Entropy, Large Deviations, and Statistical Mechanics
Title | Entropy, Large Deviations, and Statistical Mechanics PDF eBook |
Author | Richard.S. Ellis |
Publisher | Springer Science & Business Media |
Pages | 372 |
Release | 2012-12-06 |
Genre | Science |
ISBN | 1461385334 |
This book has two main topics: large deviations and equilibrium statistical mechanics. I hope to convince the reader that these topics have many points of contact and that in being treated together, they enrich each other. Entropy, in its various guises, is their common core. The large deviation theory which is developed in this book focuses upon convergence properties of certain stochastic systems. An elementary example is the weak law of large numbers. For each positive e, P{ISn/nl 2: e} con verges to zero as n --+ 00, where Sn is the nth partial sum of indepen dent identically distributed random variables with zero mean. Large deviation theory shows that if the random variables are exponentially bounded, then the probabilities converge to zero exponentially fast as n --+ 00. The exponen tial decay allows one to prove the stronger property of almost sure conver gence (Sn/n --+ 0 a.s.). This example will be generalized extensively in the book. We will treat a large class of stochastic systems which involve both indepen dent and dependent random variables and which have the following features: probabilities converge to zero exponentially fast as the size of the system increases; the exponential decay leads to strong convergence properties of the system. The most fascinating aspect of the theory is that the exponential decay rates are computable in terms of entropy functions. This identification between entropy and decay rates of large deviation probabilities enhances the theory significantly.
Entropy in Image Analysis
Title | Entropy in Image Analysis PDF eBook |
Author | Amelia Carolina Sparavigna |
Publisher | MDPI |
Pages | 456 |
Release | 2019-06-24 |
Genre | Technology & Engineering |
ISBN | 3039210920 |
Image analysis is a fundamental task for extracting information from images acquired across a range of different devices. Since reliable quantitative results are requested, image analysis requires highly sophisticated numerical and analytical methods—particularly for applications in medicine, security, and remote sensing, where the results of the processing may consist of vitally important data. The contributions to this book provide a good overview of the most important demands and solutions concerning this research area. In particular, the reader will find image analysis applied for feature extraction, encryption and decryption of data, color segmentation, and in the support new technologies. In all the contributions, entropy plays a pivotal role.

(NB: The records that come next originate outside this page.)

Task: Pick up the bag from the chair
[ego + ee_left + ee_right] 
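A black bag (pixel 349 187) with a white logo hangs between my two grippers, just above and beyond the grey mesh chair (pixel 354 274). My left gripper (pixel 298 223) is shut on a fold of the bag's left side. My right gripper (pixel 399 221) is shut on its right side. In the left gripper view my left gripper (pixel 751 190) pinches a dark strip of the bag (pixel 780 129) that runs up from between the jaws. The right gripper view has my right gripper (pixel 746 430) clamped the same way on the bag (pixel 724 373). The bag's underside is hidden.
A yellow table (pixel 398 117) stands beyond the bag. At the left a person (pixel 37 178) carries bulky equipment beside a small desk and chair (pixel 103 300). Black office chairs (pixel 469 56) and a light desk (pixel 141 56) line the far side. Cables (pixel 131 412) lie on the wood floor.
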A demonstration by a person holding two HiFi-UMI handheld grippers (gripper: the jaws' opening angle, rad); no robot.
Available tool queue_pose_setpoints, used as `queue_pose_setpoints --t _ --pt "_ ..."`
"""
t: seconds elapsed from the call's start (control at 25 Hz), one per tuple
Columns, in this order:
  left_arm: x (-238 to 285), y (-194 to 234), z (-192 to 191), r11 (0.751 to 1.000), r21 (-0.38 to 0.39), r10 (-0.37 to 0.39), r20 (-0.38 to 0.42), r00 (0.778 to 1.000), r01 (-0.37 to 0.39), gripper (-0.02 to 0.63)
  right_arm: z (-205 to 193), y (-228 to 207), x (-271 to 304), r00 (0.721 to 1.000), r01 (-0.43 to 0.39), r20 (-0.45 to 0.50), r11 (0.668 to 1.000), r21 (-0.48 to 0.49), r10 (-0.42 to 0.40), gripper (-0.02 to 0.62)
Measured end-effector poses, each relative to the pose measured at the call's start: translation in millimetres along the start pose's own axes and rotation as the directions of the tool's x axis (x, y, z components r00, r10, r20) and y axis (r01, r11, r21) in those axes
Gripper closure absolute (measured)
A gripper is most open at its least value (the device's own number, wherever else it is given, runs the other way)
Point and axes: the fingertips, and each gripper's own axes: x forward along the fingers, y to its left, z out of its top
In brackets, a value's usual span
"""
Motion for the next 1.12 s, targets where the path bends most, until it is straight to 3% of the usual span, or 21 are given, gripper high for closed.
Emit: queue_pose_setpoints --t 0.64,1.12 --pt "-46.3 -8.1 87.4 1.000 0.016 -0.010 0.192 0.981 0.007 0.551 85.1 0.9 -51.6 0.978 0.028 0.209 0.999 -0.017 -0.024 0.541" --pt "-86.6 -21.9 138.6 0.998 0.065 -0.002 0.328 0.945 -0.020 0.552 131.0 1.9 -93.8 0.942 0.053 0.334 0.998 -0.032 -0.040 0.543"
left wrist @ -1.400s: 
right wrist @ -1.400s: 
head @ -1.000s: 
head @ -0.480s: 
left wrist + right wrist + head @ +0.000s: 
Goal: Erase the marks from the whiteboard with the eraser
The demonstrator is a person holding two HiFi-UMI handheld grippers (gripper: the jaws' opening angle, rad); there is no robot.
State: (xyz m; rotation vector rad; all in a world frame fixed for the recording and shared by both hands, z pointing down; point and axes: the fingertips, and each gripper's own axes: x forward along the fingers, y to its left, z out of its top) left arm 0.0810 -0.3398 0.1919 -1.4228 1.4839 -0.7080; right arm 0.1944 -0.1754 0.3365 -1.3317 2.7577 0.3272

Statistical Data Analysis Based on the L1-Norm and Related Methods
Title | Statistical Data Analysis Based on the L1-Norm and Related Methods PDF eBook |
Author | Yadolah Dodge |
Publisher | Birkhäuser |
Pages | 447 |
Release | 2012-12-06 |
Genre | Mathematics |
ISBN | 3034882017 |
This volume contains a selection of invited papers, presented to the fourth International Conference on Statistical Data Analysis Based on the L1-Norm and Related Methods, held in Neuchâtel, Switzerland, from August 4–9, 2002. The contributions represent clear evidence to the importance of the development of theory, methods and applications related to the statistical data analysis based on the L1-norm.